Orange Chicken: Data-driven Model Generalizability in Crosslinguistic Low-resource Morphological Segmentation

Overview

Orange Chicken: Data-driven Model Generalizability in Crosslinguistic Low-resource Morphological Segmentation

This repository contains code and data for evaluating model performance in crosslinguistic low-resource settings, using morphological segmentation as the test case. For more information, we refer to the paper Data-driven Model Generalizability in Crosslinguistic Low-resource Morphological Segmentation, to appear in Transactions of the Association for Computational Linguistics.

Arxiv version here

@misc{liu2022datadriven,
      title={Data-driven Model Generalizability in Crosslinguistic Low-resource Morphological Segmentation}, 
      author={Zoey Liu and Emily Prud'hommeaux},
      year={2022},
      eprint={2201.01845},
      archivePrefix={arXiv},
      primaryClass={cs.CL}
}

Prerequisites

Install the following:

(1) Python 3

(2) Morfessor

(3) CRFsuite

(4) OpenNMT

Code

The code directory contains the code applied to conduct the experiments.

Collect initial data

Create a resource folder. This folder is supposed to hold the initial data for each language invited to participate in the experiments. The experiments were performed at different stages, therefore the initial data of different languages have different subdirectories within resource (please excuse this).

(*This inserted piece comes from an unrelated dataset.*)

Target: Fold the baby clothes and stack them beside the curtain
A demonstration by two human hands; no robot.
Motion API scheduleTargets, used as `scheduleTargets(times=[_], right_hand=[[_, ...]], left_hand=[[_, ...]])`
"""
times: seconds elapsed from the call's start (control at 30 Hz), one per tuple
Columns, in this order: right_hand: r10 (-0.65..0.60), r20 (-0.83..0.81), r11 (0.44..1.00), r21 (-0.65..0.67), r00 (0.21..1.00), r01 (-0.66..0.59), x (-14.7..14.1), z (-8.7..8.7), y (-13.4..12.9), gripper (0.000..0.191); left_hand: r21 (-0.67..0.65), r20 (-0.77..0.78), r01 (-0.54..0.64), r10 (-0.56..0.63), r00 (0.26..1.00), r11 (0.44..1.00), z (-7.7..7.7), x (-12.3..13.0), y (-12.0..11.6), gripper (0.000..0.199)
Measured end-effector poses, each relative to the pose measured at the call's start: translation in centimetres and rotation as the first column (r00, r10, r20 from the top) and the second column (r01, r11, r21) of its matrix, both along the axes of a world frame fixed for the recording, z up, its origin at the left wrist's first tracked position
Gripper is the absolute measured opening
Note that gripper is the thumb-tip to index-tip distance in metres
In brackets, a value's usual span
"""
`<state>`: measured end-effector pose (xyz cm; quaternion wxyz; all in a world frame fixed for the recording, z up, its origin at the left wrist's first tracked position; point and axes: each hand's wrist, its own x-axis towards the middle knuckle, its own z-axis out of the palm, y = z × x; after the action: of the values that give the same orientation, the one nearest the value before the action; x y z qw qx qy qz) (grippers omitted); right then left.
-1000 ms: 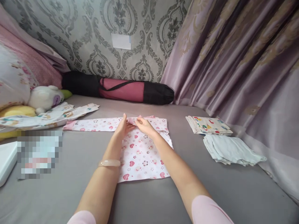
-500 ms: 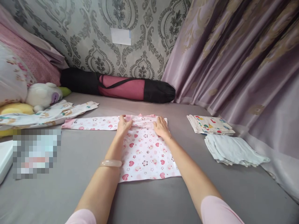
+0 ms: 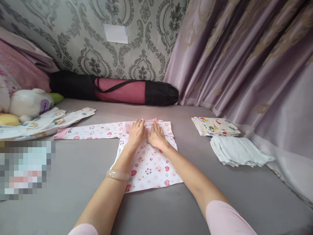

The data for three Mexican languages came from this paper.

(1) download the data from the public repository

(2) for each language, combine all the data from the training, development, and test set; this applies to both the *src files and the *tgt files.

(3) rename the combined data file as, e.g., Yorem Nokki: mayo_src, mayo_tgt, Nahuatl: nahuatl_src, nahuatl_tgt.

(4) put the data files within resource

The data for Persian came from here.

(1) download the data from the public repository

(2) combine the training, development, and test set to one data file

(3) rename the combined data file as persian

(4) put the single data file within resource

The data for German, Zulu and Indonesian came from this paper.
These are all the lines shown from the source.